Um capricho norte-americano
Asfixiando economicamente o Irã com a ajuda dos capitais e das grandes empresas ocidentais (coagidas e submissas), Washington acha que seu embargo obrigará Teerã a capitular. Esperam, pois, uma reação iraniana que em seguida apresentem, triunfalmente, como uma agressão a exigir a “resposta” norte-americana.
Um Estado que, sem motivo concreto, rompe um acordo internacional de desarmamento negociado durante muito tempo pode depois ameaçar de agressão militar outro Estado signatário? Pode ordenar aos outros países que se alinhem com suas posições caprichosas e belicosas, pois do contrário sofrerão também sanções exorbitantes? Quando se trata dos Estados Unidos, a resposta é “sim”.
Em suma, é absolutamente inútil perder tempo estudando as razões invocadas pela Casa Branca para justificar sua escalada contra o Irã. É de supor que John Bolton, consultor de Segurança Nacional do presidente Donald Trump, e Mike Pompeo, secretário de Estado, confiaram aos diplomatas e serviços de informação norte-americanos uma missão do tipo: “Encontrem os pretextos, eu me encarrego da guerra”.

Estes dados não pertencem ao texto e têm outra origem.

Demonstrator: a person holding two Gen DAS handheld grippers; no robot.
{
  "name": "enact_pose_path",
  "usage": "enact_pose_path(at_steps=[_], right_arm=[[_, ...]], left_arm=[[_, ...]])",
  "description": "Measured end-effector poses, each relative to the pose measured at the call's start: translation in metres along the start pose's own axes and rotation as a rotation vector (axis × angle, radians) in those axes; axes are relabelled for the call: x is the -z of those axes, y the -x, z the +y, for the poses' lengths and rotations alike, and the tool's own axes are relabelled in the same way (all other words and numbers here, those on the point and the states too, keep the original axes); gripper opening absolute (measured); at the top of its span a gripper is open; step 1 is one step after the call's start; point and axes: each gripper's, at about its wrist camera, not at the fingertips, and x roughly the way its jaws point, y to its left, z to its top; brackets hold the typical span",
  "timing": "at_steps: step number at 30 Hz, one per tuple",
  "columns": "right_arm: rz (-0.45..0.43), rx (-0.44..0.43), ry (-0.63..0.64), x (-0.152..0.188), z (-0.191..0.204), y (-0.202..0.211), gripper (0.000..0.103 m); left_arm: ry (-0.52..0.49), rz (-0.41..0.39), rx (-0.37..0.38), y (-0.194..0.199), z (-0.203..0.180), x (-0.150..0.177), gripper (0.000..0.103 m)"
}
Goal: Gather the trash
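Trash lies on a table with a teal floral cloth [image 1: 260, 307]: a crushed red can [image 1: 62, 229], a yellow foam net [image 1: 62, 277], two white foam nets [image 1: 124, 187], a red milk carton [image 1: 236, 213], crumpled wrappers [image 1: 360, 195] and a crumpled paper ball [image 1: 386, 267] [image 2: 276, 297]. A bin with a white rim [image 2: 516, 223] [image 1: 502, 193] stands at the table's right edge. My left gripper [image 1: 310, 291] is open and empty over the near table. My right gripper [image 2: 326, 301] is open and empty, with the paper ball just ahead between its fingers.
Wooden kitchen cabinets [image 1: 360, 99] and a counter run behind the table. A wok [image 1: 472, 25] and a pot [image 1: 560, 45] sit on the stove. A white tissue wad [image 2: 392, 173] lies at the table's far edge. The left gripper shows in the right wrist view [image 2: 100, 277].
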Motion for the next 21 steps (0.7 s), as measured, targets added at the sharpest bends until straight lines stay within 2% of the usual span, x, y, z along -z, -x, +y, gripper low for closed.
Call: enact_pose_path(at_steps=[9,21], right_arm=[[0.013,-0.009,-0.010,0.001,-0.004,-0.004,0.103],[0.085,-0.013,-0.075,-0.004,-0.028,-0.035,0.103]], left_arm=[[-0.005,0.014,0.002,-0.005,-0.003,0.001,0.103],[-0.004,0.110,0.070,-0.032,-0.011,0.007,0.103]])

A Bolton, não faltam nem experiência nem coerência de ideias. Em março de 2015, quando seu fanatismo em favor da invasão do Iraque diminuía sua influência, ele publicou no New York Times um artigo intitulado “Para deter a bomba iraniana, é preciso bombardear o Irã”. Após alegar que Teerã não negociaria jamais o fim de seu programa nuclear, ele concluiu: “Os Estados Unidos poderiam efetuar um trabalho cuidadoso de destruição, mas só Israel é capaz de fazer o necessário. […] O objetivo será a mudança de regime em Teerã”.1
Três meses depois, um acordo nuclear com o Irã era assinado por todas as grandes potências, incluindo os Estados Unidos. Segundo a Agência Internacional de Energia Atômica, Teerã respeita escrupulosamente os termos desse acordo. No entanto, Bolton não desiste. Em 2018, ultrapassando a postura agressiva do governo israelense e da monarquia saudita, ele se apegava ainda mais à sua “mudança de regime”: “A política oficial dos Estados Unidos”, escreveu, “deveria ser o fim da revolução islâmica iraniana antes de seu quadragésimo aniversário. Isso apagaria a vergonha de termos tido nossos diplomatas mantidos como reféns durante 444 dias. E esses antigos reféns poderiam cortar a fita por ocasião da inauguração de uma nova embaixada em Teerã”.2
O atual presidente dos Estados Unidos fez campanha contra a política das “mudanças de regime”, ou seja, das guerras de agressão. Portanto, ainda não se pode esperar o pior. Mas a paz deve ser bem frágil para depender, aparentemente, da capacidade de Trump de controlar os consultores bravios que ele nomeou. Asfixiando economicamente o Irã com a ajuda dos capitais e das grandes empresas ocidentais (coagidas e submissas), Washington acha que seu embargo obrigará Teerã a capitular. Na verdade, Bolton e Pompeo não ignoram que essa mesma estratégia de guerra econômica fracassou na Coreia do Norte e em Cuba. Esperam, pois, uma reação iraniana que em seguida apresentem, triunfalmente, como uma agressão a exigir a “resposta” norte-americana.
Deturpações, falsificações, manipulações, provocações: após Iraque, Líbia e Iêmen, os neoconservadores já escolheram sua presa.
Serge Halimi é diretor do Le Monde Diplomatique.
1 John Bolton, “To stop Iran’s bomb, bomb Iran” [Para deter a bomba iraniana, é preciso bombardear o Irã], The New York Times, 26 mar. 2015.
2 Idem, “Beyond the Iran nuclear deal” [Além do acordo nuclear com o Irã], The Wall Street Journal, Nova York, 15 jan. 2018.